---------- DATA TO USE

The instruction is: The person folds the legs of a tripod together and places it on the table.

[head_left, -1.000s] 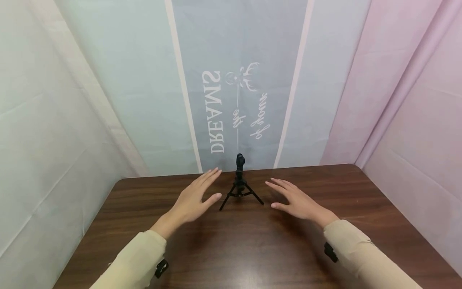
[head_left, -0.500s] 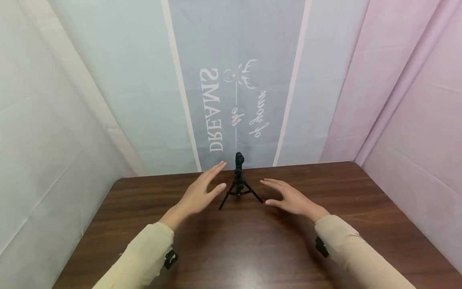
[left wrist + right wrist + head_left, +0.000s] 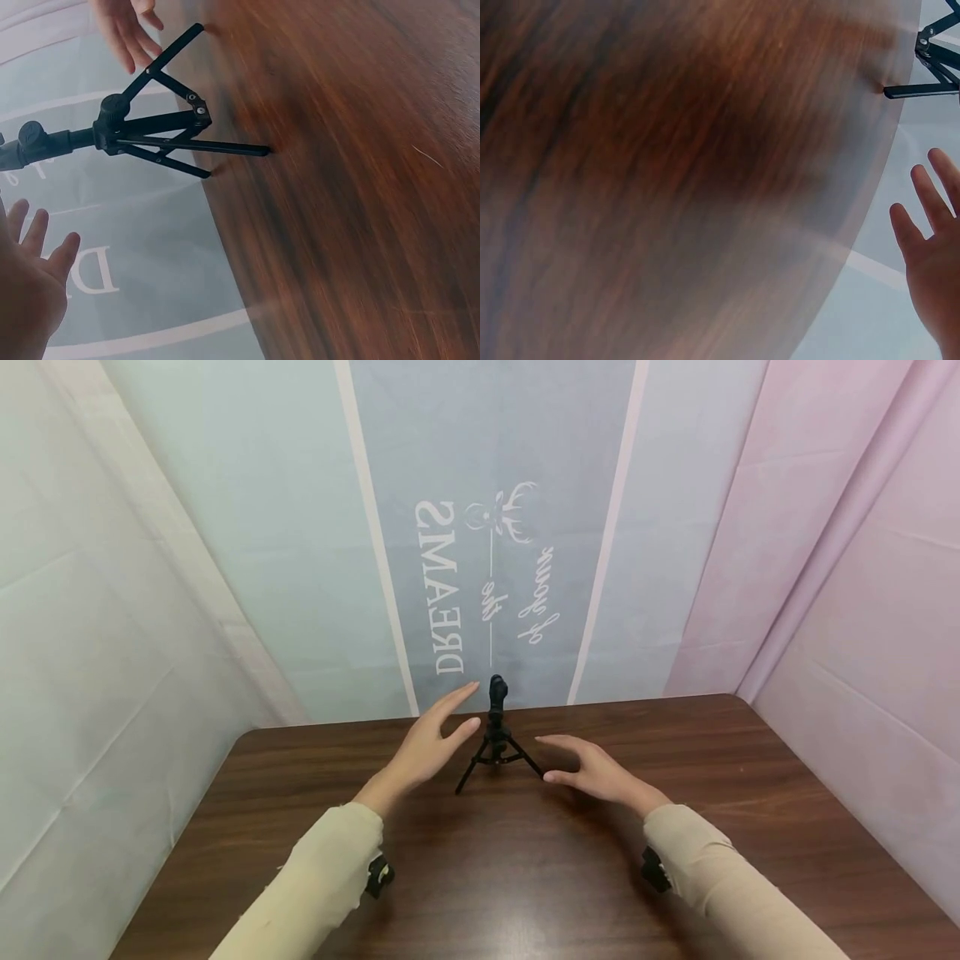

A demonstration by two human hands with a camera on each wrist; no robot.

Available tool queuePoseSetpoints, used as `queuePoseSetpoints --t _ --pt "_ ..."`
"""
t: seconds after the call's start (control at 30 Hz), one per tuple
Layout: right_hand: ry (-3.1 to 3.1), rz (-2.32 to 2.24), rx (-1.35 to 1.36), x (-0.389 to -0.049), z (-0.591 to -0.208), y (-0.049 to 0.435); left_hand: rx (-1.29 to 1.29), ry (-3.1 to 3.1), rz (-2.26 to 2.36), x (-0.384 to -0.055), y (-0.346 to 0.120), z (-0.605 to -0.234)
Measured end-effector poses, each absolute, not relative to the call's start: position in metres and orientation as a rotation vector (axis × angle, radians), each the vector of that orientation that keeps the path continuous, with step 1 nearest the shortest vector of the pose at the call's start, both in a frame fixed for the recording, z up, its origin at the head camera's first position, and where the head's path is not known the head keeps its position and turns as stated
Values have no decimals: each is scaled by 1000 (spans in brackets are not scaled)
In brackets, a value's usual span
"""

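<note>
A small black tripod [image 3: 497, 735] stands upright with its legs spread, near the far edge of the wooden table. My left hand [image 3: 423, 747] is raised just left of it, fingers extended toward its upper part and thumb apart. On the other side, my right hand [image 3: 600, 772] reaches in lower, its thumb tip right at the tripod's right leg in the head view. Neither hand holds anything. The left wrist view shows the tripod's knobs and folding braces [image 3: 199, 112] from the side. In the right wrist view only part of a tripod leg [image 3: 922, 90] shows beside my spread fingers.
The dark wooden table [image 3: 510, 877] ends just behind the tripod. Beyond it hangs a pale fabric backdrop [image 3: 517, 427] with mirrored lettering, and light cloth walls [image 3: 112, 693] rise at both sides. A black wrist device [image 3: 380, 875] sits under each sleeve.
Both hands have moved inward toward the tripod. The left has also risen toward its top, and the right has come closer to its leg. The tripod stays in place.
</note>
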State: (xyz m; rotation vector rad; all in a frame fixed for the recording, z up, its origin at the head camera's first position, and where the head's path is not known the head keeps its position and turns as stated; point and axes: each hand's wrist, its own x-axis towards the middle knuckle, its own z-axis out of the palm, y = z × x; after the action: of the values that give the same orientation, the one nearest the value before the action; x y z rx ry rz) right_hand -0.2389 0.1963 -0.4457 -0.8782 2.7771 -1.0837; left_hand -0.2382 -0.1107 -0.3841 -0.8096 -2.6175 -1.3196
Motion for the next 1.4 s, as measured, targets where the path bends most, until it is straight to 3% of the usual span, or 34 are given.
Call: queuePoseSetpoints --t 1.4 --pt "2612 -1362 -574 -254 -461 168 -624 -2561 -1631 -270 -69 -372"
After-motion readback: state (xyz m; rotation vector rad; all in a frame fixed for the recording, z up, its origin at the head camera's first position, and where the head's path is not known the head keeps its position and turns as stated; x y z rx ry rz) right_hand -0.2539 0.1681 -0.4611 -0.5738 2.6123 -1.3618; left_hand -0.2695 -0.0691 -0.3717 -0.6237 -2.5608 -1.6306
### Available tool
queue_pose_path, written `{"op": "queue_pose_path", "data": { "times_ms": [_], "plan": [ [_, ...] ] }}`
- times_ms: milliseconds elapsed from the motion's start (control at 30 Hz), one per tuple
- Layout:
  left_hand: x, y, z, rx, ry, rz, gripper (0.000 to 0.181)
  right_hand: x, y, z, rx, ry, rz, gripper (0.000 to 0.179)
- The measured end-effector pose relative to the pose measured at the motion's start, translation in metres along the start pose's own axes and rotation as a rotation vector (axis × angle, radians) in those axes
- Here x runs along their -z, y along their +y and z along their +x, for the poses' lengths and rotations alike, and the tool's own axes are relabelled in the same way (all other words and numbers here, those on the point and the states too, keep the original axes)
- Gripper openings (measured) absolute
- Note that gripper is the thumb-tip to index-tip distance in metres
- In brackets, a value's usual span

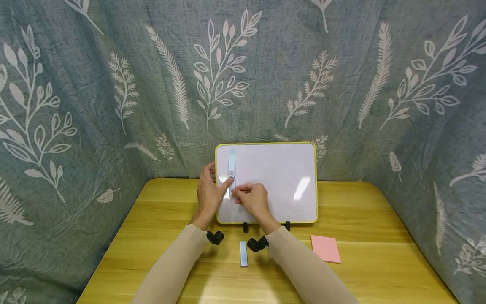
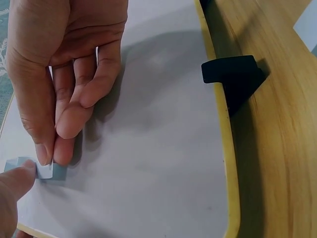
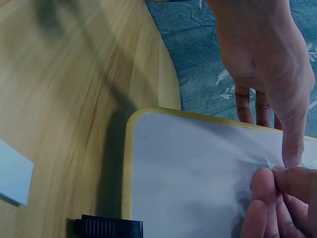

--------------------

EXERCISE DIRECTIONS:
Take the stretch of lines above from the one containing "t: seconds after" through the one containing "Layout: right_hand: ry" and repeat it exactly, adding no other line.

ANSWER SECTION:
t: seconds after the call's start (control at 30 Hz), one per tuple
Layout: right_hand: ry (-3.1 to 3.1), rz (-2.32 to 2.24), rx (-1.35 to 1.36), x (-0.389 to -0.049), z (-0.591 to -0.208), y (-0.049 to 0.435); left_hand: rx (-1.29 to 1.29), ry (-3.1 to 3.1), rz (-2.26 to 2.36), x (-0.384 to -0.055), y (-0.346 to 0.120), z (-0.605 to -0.234)

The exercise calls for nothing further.